To Hell With Write-ups
(I LOVE this photo – B&W photos courtesy Daisy Anne Gree, colour cortesy Larry Harrison – of – left to right – Jessie Grace, Penny Goring, Marc Nash. It’s Penny’s pose – it looks like it’s taken right out of a shot of 60s New York)
To Hell With Books in the Dickensian Bloomsbury setting of Woburn Walk is about as far a cry from Rough Trade on Brick Lane as a venue can get, so it was fascinating to kick off our tour with this pair.
When I arrived at To Hell, the shop was still under construction, pictures being hung, floors cleared, beer prepared, all the most important aspects of opening one of the coolest shops in London (and the stock – oooooooooooooh the things they have – first ed Bukowski and Nin, ultra rare copies of Crowley – it’s about as close to paradise as shops get). And when the newest member of staff pitched up and was shown the ropes before work experience started, I got a fascinating insight into the literary world. In fact much of the afternoon, listening to Syd Barrett, drinking Relentless, hoping the rain would stop, was utterly enthralling. I felt liked I’d interloped to the other side of a fence.
(Larry has not only THE perfect voice for a piece of the power of Glimpses, but the look.
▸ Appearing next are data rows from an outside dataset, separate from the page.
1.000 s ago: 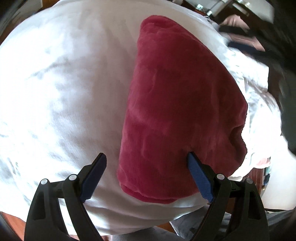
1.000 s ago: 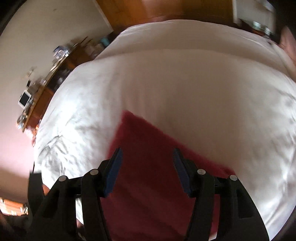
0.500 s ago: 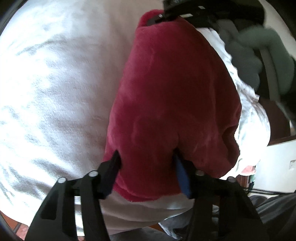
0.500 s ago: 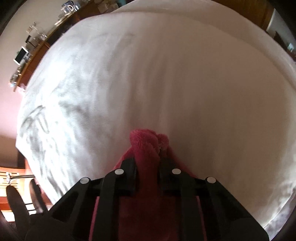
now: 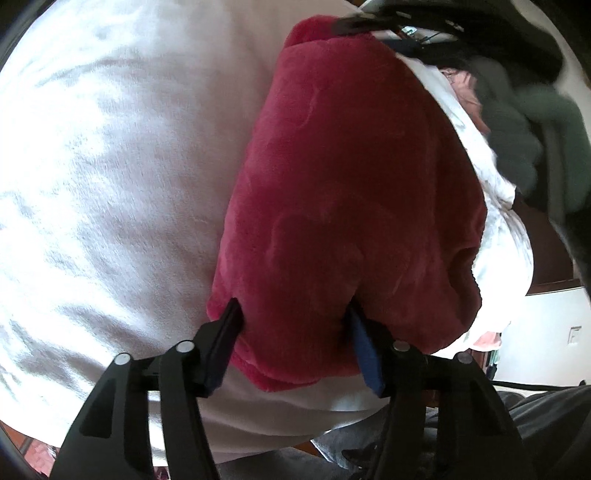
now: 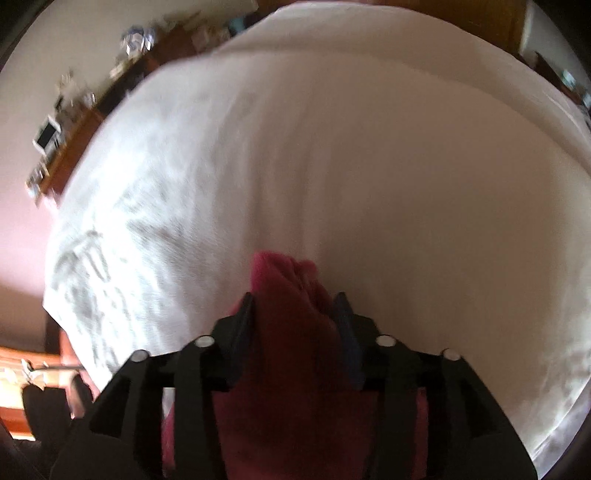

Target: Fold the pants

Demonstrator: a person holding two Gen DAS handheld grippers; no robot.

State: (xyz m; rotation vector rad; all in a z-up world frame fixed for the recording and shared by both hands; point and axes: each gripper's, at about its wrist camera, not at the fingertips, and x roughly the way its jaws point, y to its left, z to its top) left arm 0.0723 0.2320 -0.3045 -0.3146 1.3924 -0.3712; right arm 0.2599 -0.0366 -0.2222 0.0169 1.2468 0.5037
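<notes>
**Red pants on white bed, both grippers at the fabric, jaws parting**

White bedding (image 5: 110,184) fills most of the left wrist view, wrinkled and brightly lit. On it lies the red plush pants (image 5: 351,192), a long folded slab running from near the lens up toward the top of the frame, close to the right edge of the bed. Left gripper (image 5: 295,321) points steeply down at the near end of the pants. Its two fingers straddle that end: the left finger sits at the outer fabric edge, the blue-padded right finger presses into a dent in the pile. Jaws are opening, with fabric between them; the cloth looks gathered between the pads, so grip reads as clamped on the pants. At top, the right gripper (image 5: 373,24) shows as a dark bar at the far end of the pants. A person's grey-green sleeve (image 5: 524,122) is blurred at upper right. Wall with a switch plate (image 5: 574,334) at right.

Right wrist view: same white bedding, blurred, with a cluttered wooden dresser (image 6: 74,122) along the wall at upper left. Right gripper (image 6: 293,306) holds a bunched ridge of pants between its fingers; a red tuft pokes out past the tips. Jaws are opening, fabric bulging against both pads. More red cloth hangs below the gripper body.
</notes>
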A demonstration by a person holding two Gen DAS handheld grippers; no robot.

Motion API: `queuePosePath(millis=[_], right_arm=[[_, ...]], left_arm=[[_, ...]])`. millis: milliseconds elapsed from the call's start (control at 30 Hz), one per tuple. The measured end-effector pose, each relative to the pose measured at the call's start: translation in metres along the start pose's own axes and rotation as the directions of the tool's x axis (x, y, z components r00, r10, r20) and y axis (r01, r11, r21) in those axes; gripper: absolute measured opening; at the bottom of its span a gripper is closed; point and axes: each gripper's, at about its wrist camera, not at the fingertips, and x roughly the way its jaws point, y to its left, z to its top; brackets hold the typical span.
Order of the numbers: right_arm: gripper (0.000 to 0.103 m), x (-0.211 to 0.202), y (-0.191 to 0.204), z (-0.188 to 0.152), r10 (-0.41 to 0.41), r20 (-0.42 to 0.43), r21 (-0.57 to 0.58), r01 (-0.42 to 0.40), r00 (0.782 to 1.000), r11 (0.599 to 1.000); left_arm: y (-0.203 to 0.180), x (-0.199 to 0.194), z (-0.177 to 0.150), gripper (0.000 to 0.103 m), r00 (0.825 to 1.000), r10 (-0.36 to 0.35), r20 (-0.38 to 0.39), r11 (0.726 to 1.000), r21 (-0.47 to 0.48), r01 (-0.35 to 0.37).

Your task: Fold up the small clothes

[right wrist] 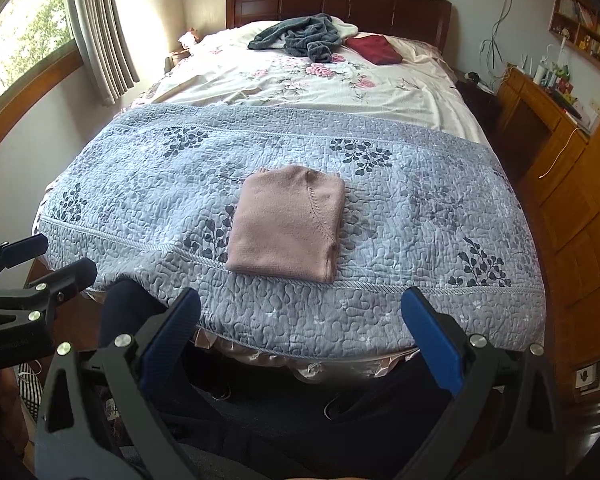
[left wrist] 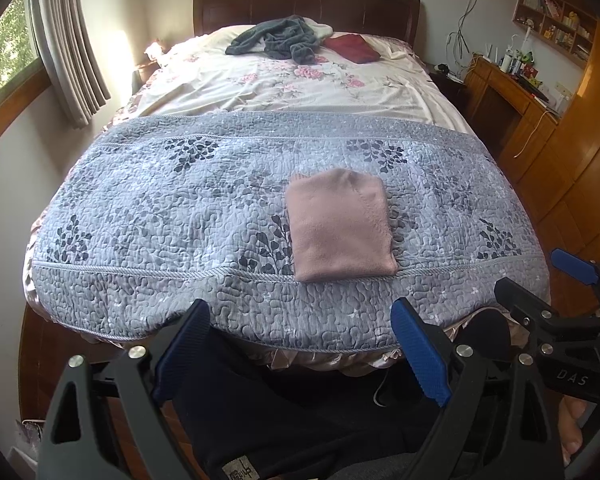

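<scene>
You had both grippers pulled back off the foot of the bed, nothing in either. Your left gripper sat at 6 o'clock in its own view, blue pads spread wide w/ only air and dark trousers between them. Your right gripper was the same in its view: jaws wide apart, empty, hanging over your lap short of the quilt edge. Each tool showed in the other's cam too, right one at 4 o'clock in the left view, left one at 8 o'clock in the right view; both looked spread there as well. The pink top lay folded into a neat rectangle on the grey-blue quilt, near the foot-end edge, roughly centre of the left view and a bit toward 10 o'clock from centre in the right view, a seam line running down its upper layer. It was apart from both grippers. Up at 12 o'clock, by the headboard, a grey garment lay crumpled on the floral sheet, w/ a dark red item just beside it at its right.
</scene>
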Motion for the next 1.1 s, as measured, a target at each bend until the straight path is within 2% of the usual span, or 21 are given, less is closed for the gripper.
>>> queuePosePath(millis=[1100], right_arm=[[0.100, 0.0079, 0.0001, 0.0027, 0.001, -0.009, 0.009, -0.001, 1.000, 1.000]], left_arm=[[0.0009, 0.0090, 0.0013, 0.092, 1.000, -0.011, -0.018, 1.000, 0.008, 0.011]])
He’s both Shakespearian actor and East End hard man)
Our line-up had a lot in common with the Rough Trade gang but the setting gave a totally different feel. It felt like staying up late in a student room, with a crowd perched on the floorboards as we did our stuff positioned at a bar that had once graced Malcolm McLaren’s shop, Sex. It was incredibly intimate, which made my first set, a duet with Daisy reading her “Conversation in a Basement on 17th and Mission, 1998” by candlelight one of the most magical experiences of my literary career. It was also unnerving at times without the comfort and distance of a stage.
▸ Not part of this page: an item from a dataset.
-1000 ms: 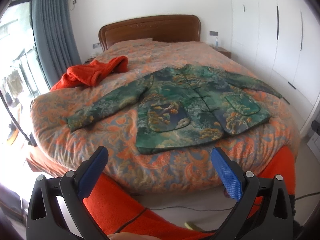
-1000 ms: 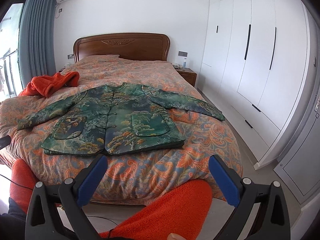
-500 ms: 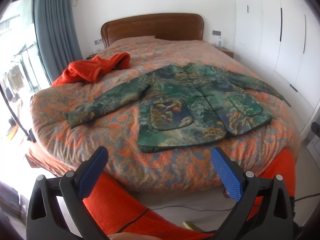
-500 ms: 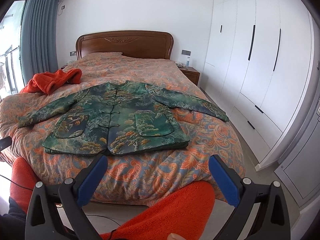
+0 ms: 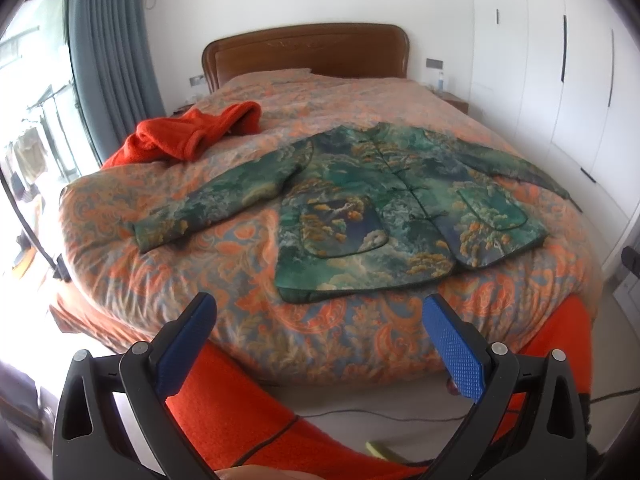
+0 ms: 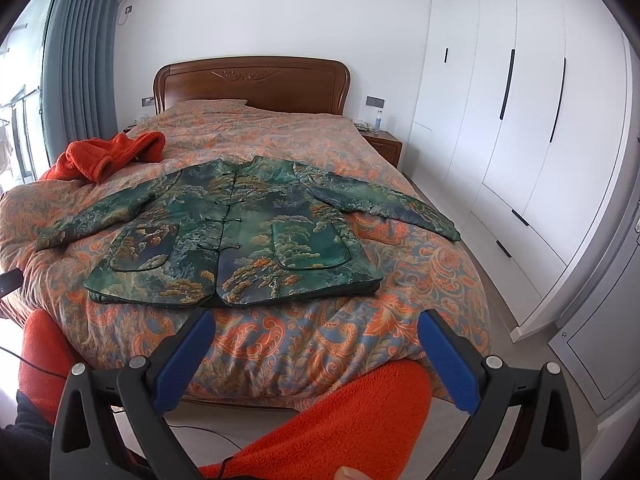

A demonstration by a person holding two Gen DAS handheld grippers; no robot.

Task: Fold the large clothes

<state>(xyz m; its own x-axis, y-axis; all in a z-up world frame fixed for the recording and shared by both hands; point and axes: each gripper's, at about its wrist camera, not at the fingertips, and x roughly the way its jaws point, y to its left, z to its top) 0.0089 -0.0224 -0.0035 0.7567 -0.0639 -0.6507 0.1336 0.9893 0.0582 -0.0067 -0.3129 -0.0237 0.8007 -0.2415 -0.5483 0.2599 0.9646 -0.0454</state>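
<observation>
Left tool [image 5: 318, 334] and right tool [image 6: 314, 340] both gape wide, holding nothing, short of the bed's [image 6: 280, 344] foot. The green brocade jacket [image 6: 236, 236] lies flat, front up, on the paisley quilt (buttoned shut): collar toward the headboard [image 6: 252, 80], hem nearest, sleeves spread sideways. An orange fleece garment [image 6: 108, 156] lies crumpled beside its left sleeve.

Glossy brocade jacket [image 6: 236, 236], polished wooden headboard [image 6: 252, 84]
</observation>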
Singer-songwriter Jessie Grace did an incredible job of coping with the unplugged set up, delivering three brilliantly crafted sets, moving from material taken from her current album Asleep on the Good Foot to new stuff she will be performing with her spanking new band. Her sleazy but soft blues sound is the perfect companion to our style of books.
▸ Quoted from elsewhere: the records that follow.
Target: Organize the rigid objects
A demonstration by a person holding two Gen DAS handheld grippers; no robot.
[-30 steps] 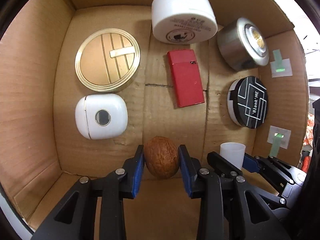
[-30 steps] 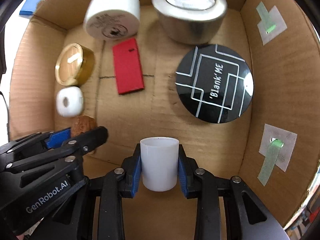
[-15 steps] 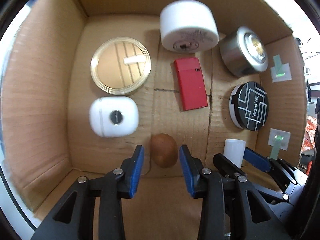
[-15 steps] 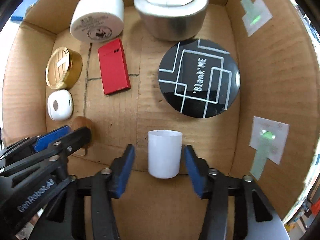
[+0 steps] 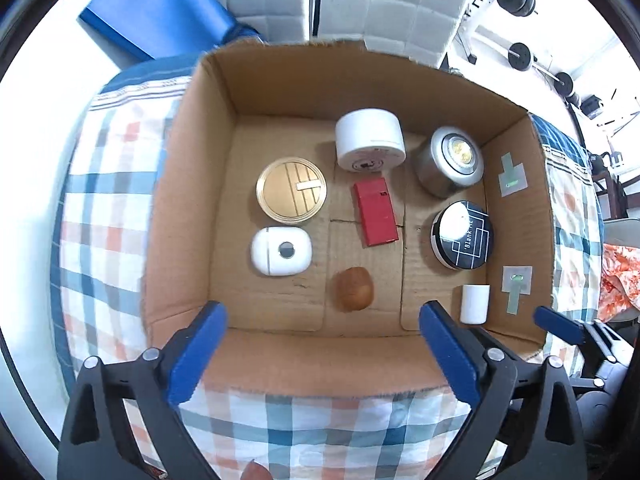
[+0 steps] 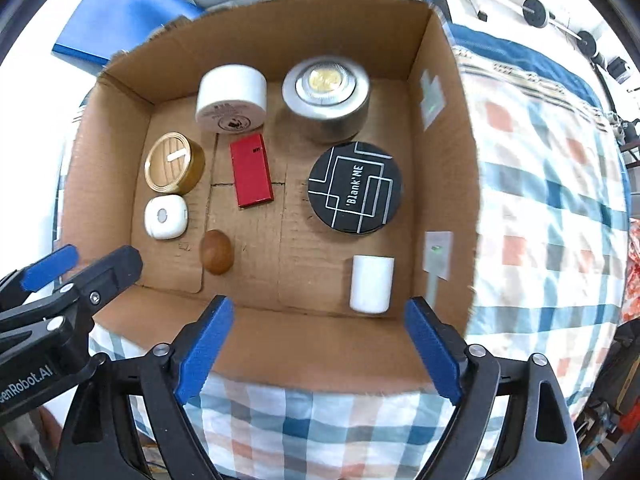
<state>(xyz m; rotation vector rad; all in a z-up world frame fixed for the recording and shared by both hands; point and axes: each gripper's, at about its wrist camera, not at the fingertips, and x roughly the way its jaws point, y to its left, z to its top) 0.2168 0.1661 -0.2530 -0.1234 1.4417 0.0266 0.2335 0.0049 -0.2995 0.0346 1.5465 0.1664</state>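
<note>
I hold both grippers spread and empty above the box's (image 5: 280, 356) near wall; nut (image 5: 355, 289) lies ahead of left gripper (image 5: 322, 354), cup (image 6: 371, 284) ahead of right gripper (image 6: 318, 354).

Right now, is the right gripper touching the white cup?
Apart. Right wrist view: right gripper is open above the box's near wall, white cup standing free inside.

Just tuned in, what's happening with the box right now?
Both grippers are open and hold nothing, poised above the near edge of the cardboard box: left gripper, right gripper. The brown nut and the small white cup sit loose on the box floor near that edge, alongside the other items.
</note>
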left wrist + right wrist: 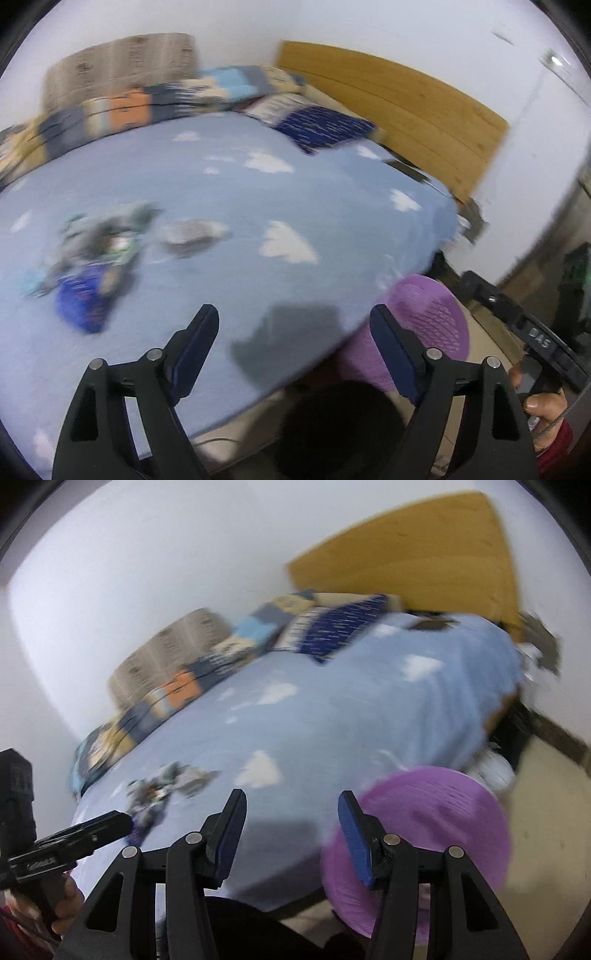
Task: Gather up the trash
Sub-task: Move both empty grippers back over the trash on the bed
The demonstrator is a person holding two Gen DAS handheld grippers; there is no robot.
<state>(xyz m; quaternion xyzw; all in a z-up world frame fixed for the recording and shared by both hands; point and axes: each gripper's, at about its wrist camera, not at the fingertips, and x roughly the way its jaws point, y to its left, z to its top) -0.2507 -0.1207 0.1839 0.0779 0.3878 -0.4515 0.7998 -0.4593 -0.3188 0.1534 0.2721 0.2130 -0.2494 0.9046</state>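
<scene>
A big bed (258, 206) fills both views, covered by a soft light blue sheet with puffy white cloud shapes on it. The trash (96, 254) lies in a loose pile on the sheet, on the left side: crumpled grey and green wrappers, a shiny blue packet and a flat grey scrap just beside them, all blurry. A round purple basket (432, 317) made of plastic with small holes sits on the floor at the near corner of the bed. The left gripper (295, 332) hangs over the near edge of the bed with its black jaws and blue pads wide apart and nothing between them. The right gripper (291, 819) is also open, a bit less wide, with nothing in it; its right finger sits in front of the basket. A smooth wooden headboard (406, 107) stands against the white wall, with a dark blue pillow (325, 125) and a patchwork blanket (129, 107) of coloured squares beside it.
</scene>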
We had some additions to our Rough Trade line-up. It was really special to have a podcast of DJ Young’s incredible short, Fallen, delivered in her incredible velvet sleazy voice, which made us feel connected to our beloved friends in The Wider World. And it was a privilege to get to read from Ali Cooper’s The Girl on the Swing, one of the first books I discovered on Authonomy all those, er, months ago.
(Another stunning shot of Penny and Marc)
As for our readings – it felt more intimate, possibly more angry, certainly more intense, than Rough Trade. Penny gave us the deeply moving Fish, Larry a huddled charcater scene from Glimpses, Marc assaulted us with meat hooks, I was utterly drained by Freakshow, and Daisy blew everyone away with The Dead Beat.
(Daisy is a Rock Goddess)
A huge huge thank you to everyone at To Hell. And a massive recommendation to every Londoner to check out the shop – not least because you can buy a huge selection of Year Zero books there. It was another electric night. We’ll all remember it for a long time to come, but I know I’ll never forget it as the night I got to perform Conversation with Daisy. Everything about the night, in fact, was ramped up in intensity. Draining, absolutely draining. But that’s what art should be, isn’t it. If it’s not you’re just not doing it right. At one point I was chatting with Emma from To Hell, talking about writers’ personas, and she remarked that “smiley” was one thing I’d never be accused of being (in my writerly guise, I hasten to add :p). Too right. Writing, and especially reading, is not about smiley. It’s about reaching deep deep down, puling out something deeply ugly and bringing it screaming into the (candle)light. It’s draining. Draining as Hell. But that’s waht makes it so damned rewarding.